Reaction Order and Rate Law Essay

Data, Calculations, and QuestionsA. Calculate the initial and final submergings as needed to complete Tables 1 and 2.Data Table 1 varying the Concentration of 1.0 M HCl Concentrations Drops Drops Drops Initial Drops Drops Drops Initial Initial closing Final Reaction Time (sec) Reaction Well HCl Water Na2S2O3 HCl Na2S2O3 HCl Na2S2O3 Trial 1 Trial 2 Avg regularize (sec-1) 1 8 0 12 1 M 0.3 M 0.4 0.18 18.4 16.3 17.35 0.0576 2 8 6 6 1 M 0.15 0.4 0.0045 37.1 37.9 37.5 0.0267 3 8 8 4 1 M 0.1 0.4 0.02 107.2 106.6 106.9 0.0093 B. Calculate the average chemical reply time for each reception by adding the times for the two trials and dividing by 2.C. Calculate the reaction number by taking the inverse of the average reaction time, i.e., 1 sepa judge by the average reaction time.1. Use table 1 to ensure the reaction order for HCl.2. Use table 2 to determine the reaction order for Na2S2O3.Remember, you want to see what happens to the reaction rate when you mental image t he concentration of one reactant while the second reactant remains unchanged.

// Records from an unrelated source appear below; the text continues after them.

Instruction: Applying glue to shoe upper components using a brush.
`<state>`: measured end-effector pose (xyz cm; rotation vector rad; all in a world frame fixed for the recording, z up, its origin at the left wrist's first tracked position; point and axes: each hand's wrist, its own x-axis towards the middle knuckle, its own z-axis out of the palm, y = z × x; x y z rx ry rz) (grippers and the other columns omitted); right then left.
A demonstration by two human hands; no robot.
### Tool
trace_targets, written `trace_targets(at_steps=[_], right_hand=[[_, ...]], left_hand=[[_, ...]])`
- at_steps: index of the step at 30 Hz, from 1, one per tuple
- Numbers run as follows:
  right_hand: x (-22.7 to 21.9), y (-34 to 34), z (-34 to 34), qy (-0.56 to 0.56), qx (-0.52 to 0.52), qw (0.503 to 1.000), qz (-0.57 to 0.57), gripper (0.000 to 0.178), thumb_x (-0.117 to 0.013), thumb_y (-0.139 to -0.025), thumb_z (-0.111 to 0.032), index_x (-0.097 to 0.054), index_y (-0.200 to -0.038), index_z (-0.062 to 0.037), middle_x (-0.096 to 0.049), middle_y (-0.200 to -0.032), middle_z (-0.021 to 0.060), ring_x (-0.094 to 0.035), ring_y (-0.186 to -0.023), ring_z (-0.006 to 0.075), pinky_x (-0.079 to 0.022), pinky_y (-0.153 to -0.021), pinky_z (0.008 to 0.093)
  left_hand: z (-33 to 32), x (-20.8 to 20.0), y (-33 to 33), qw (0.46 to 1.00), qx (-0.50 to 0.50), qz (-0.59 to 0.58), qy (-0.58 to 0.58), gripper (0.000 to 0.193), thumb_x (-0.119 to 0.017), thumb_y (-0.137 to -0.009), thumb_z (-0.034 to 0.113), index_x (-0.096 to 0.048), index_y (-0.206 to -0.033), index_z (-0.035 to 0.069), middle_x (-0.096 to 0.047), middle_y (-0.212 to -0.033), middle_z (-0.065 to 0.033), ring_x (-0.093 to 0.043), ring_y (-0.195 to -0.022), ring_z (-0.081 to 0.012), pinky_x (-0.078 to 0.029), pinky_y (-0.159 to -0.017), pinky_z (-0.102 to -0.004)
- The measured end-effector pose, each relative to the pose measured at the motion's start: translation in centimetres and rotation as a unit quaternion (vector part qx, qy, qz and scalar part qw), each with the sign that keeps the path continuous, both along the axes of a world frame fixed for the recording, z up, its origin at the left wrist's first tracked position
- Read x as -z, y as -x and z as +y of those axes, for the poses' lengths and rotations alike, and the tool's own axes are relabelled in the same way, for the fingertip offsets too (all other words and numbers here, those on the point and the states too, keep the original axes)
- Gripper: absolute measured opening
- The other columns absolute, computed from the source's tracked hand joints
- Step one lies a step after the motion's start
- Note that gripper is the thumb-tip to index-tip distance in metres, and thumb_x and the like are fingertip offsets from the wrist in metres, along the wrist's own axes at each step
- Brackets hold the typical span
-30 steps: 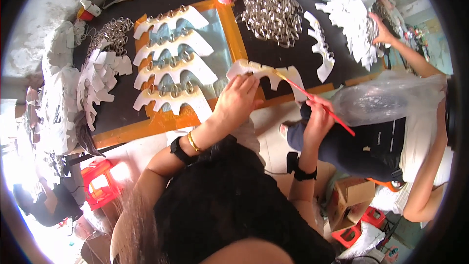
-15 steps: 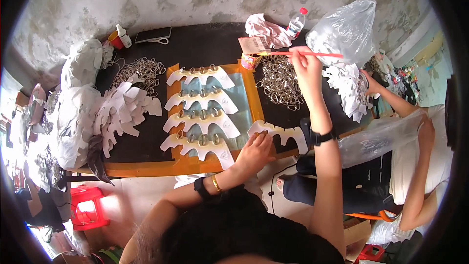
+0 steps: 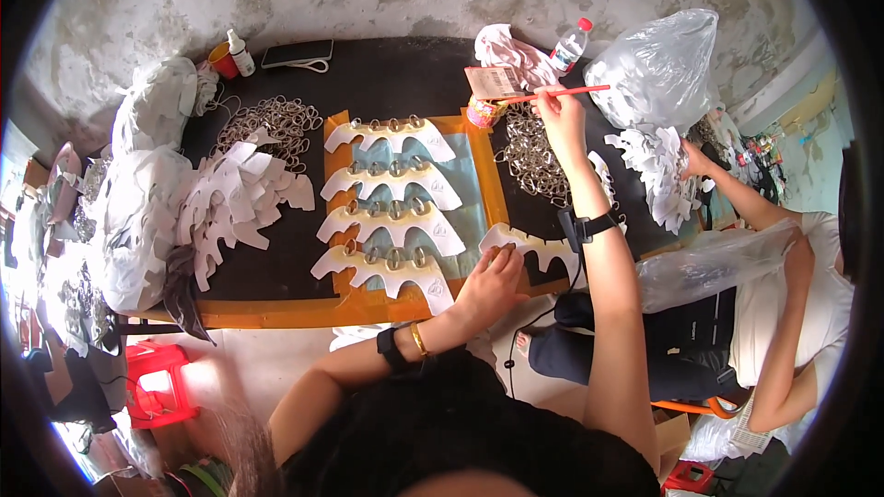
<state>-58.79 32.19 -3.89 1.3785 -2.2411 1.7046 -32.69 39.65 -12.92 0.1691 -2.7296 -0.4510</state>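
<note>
My right hand pinches a thin red-handled brush, whose tip end is at the mouth of a small colourful can. Against the table's front edge, my left hand has its curled fingers on the left end of a white scalloped cut piece. No rings show on that piece. To its left lies a column of several similar white pieces, each with oval metal rings standing along its upper edge.
Metal rings lie in heaps at the left and right. White pieces are stacked at left. At right, a co-worker's hand touches another stack. A clear bag, bottle and pink cloth stand behind.
The brush handle has come left and now tilts down toward the can. My left hand stays on the white piece. The whole view has shifted slightly.
</note>
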Motion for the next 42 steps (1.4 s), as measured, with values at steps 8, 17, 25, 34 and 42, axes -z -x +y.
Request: trace_targets(at_steps=[8,17,25,34,42], right_hand=[[-1.1,1.1,2.2,0.046,-0.012,0.992,-0.113,0.017,-0.053,-0.093,-0.011,-0.061,-0.095,0.0026,-0.066,-0.077,0.0089,-0.063,-0.066,0.0115,-0.052,-0.062,0.0231],[1.7,3.2,5.0,0.132,-0.026,0.931,-0.341,0.019,-0.054,-0.092,-0.015,-0.060,-0.101,0.0006,-0.066,-0.087,0.0113,-0.063,-0.076,0.0147,-0.052,-0.071,0.0268],[1.5,1.4,5.7,0.132,-0.035,0.953,-0.271,0.018,-0.054,-0.093,-0.015,-0.060,-0.101,-0.0001,-0.066,-0.088,0.0103,-0.062,-0.075,0.0133,-0.053,-0.073,0.0272],[2.5,0.3,5.5,0.197,-0.076,0.894,-0.395,0.020,-0.058,-0.089,-0.016,-0.060,-0.101,0.0007,-0.065,-0.091,0.0119,-0.063,-0.081,0.0167,-0.052,-0.078,0.0303],[3.0,0.1,7.8,0.351,-0.145,0.728,-0.571,0.022,-0.056,-0.086,-0.009,-0.053,-0.104,0.0031,-0.060,-0.102,0.0163,-0.059,-0.097,0.0226,-0.050,-0.088,0.0351]], left_hand=[[0.1,-0.3,-0.2,1.000,0.000,-0.010,0.009,0.068,-0.062,-0.078,0.044,-0.048,-0.124,-0.002,-0.047,-0.127,-0.0099,-0.041,-0.121,-0.0230,-0.032,-0.105,-0.0402],[0.2,-0.2,-0.1,1.000,0.003,-0.011,0.019,0.068,-0.063,-0.077,0.044,-0.048,-0.124,-0.003,-0.045,-0.129,-0.0104,-0.040,-0.123,-0.0236,-0.031,-0.106,-0.0396],[0.1,-0.4,0.0,0.999,-0.001,-0.026,0.024,0.068,-0.062,-0.077,0.045,-0.048,-0.125,-0.002,-0.045,-0.130,-0.0102,-0.039,-0.124,-0.0232,-0.030,-0.106,-0.0398],[0.4,-0.5,-0.1,1.000,0.016,-0.026,0.000,0.066,-0.065,-0.076,0.041,-0.049,-0.124,-0.002,-0.046,-0.130,-0.0104,-0.037,-0.126,-0.0246,-0.030,-0.106,-0.0403],[-0.7,0.1,-0.2,1.000,0.027,0.002,-0.007,0.064,-0.066,-0.077,0.038,-0.049,-0.122,-0.004,-0.050,-0.125,-0.0129,-0.043,-0.122,-0.0273,-0.032,-0.105,-0.0415]])
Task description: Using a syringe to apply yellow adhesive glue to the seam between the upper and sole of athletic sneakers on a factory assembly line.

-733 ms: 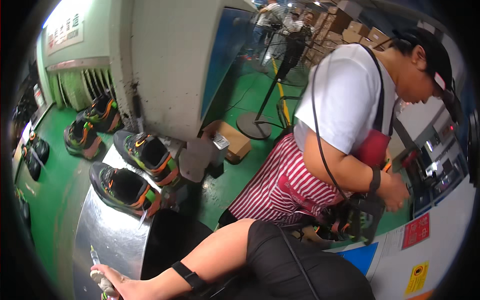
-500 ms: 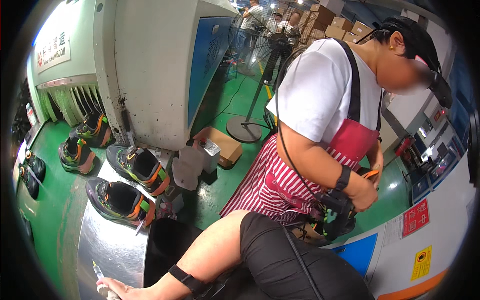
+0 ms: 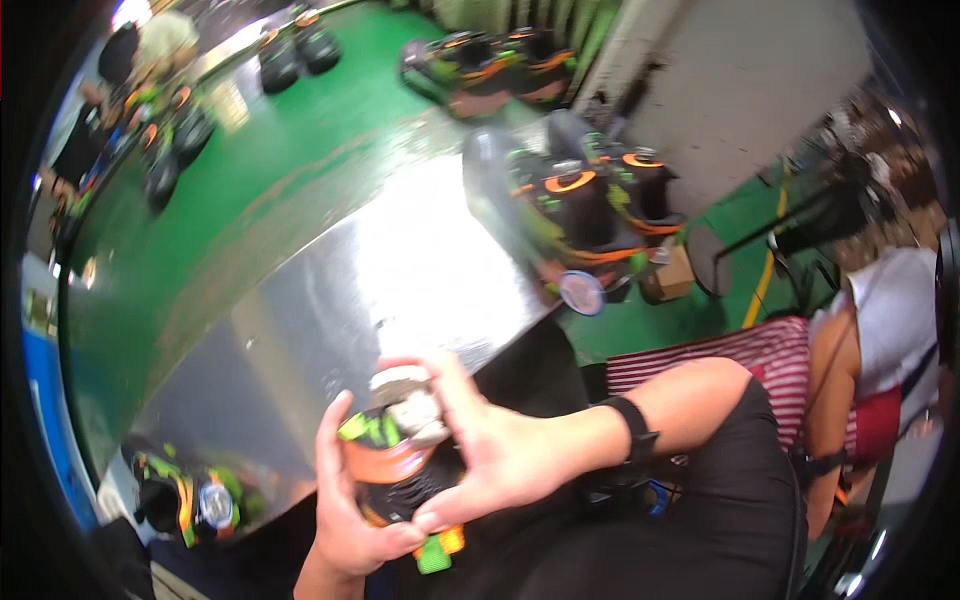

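Between my two hands is a black sneaker (image 3: 385, 467) with orange and green trim, seen end-on over the metal table's near edge. My left hand (image 3: 350, 520) wraps its left side, thumb toward me. On the other side my right hand (image 3: 500, 445) curls around it, the thumb tips nearly meeting. A crumpled white cloth (image 3: 420, 412) sits under my right fingers against the shoe. Motion blur hides finer detail. A pair of similar sneakers (image 3: 590, 205) stands at the far end of the metal table (image 3: 300, 350).
More sneakers (image 3: 490, 65) stand on the green surface beyond, by a machine's strip curtain. Another pair (image 3: 185, 500) sits at lower left. Close on the right is a co-worker in a striped apron (image 3: 740, 365). Further people (image 3: 160, 50) are at upper left. A standing fan (image 3: 830, 200) is behind.
My view has swung left and down. My right hand, which held a thin pen-like tool and white cloth, is now on a sneaker with my left hand, which has come into view.
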A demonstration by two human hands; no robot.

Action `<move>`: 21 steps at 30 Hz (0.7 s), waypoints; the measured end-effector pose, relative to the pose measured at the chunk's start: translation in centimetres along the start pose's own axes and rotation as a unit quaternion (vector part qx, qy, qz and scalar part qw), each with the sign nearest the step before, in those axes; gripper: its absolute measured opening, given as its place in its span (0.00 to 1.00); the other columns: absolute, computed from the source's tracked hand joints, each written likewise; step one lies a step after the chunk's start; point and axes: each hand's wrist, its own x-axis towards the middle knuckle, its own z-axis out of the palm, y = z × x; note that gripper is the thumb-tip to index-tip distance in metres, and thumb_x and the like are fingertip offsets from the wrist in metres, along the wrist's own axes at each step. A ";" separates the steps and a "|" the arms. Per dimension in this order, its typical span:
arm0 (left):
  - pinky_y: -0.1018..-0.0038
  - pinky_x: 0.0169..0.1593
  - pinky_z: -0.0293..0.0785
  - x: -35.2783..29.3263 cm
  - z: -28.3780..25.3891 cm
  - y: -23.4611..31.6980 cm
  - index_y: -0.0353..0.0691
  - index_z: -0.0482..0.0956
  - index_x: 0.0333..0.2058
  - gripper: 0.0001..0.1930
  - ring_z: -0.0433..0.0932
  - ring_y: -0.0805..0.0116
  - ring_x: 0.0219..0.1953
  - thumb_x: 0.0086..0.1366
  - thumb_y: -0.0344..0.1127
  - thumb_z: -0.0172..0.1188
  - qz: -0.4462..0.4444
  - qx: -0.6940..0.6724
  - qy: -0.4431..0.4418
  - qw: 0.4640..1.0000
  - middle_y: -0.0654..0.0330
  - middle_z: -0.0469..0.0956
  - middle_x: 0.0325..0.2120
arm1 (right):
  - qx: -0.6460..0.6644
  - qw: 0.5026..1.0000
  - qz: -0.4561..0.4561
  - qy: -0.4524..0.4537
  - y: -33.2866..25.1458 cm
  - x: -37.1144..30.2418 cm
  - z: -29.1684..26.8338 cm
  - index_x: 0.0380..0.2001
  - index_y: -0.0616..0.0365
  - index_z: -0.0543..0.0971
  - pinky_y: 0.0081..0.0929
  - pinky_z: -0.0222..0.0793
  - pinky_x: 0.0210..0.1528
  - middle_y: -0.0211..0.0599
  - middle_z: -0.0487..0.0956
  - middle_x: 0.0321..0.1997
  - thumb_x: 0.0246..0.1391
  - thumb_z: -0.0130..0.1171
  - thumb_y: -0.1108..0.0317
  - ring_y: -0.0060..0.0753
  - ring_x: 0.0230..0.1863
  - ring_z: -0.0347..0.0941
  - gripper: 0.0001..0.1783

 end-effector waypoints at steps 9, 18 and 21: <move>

In Part 1, we alter the concentration of HCl while we kept the concentration of Na2S2O3 the same. In Part 2 we varied the concentration of Na2S2O3 while keeping the concentration of HCl the same. These are experimental data and results will be different from some of the nice, even rime you saw on textbook problems. For example, in this experiment you may double the concentration of a reactant but the reaction rate may profit anywhere from 1.7 times to 2.4 times. This still means an approximate doubling of the reaction rate. On the other hand, if you double a reactant concentration and the reaction rate increases by 0.7 to 1.3 times that probably means that the reaction rate multiplier factor is one (1).D. Write the rate law for the reaction.E. Using the rate law, the rate, and the give up concentration(s) from one (or more) of your experiments calculate k.F. What are the potential errors in this exper iment?Laura Titus do in the tableTime average=time trial 1+time trial 2/2HCl reaction is 1.36Na2S2O3 reaction is 0.84Rate law = kHCl1.36Na2S2O30.84Rate law=k0.0241.360.05760.84Rate law= k.03264.048384K=1/.00158K= 632.9?Me not fully sure if my numbers are ready or not. Rounding correctly, documenting at right time.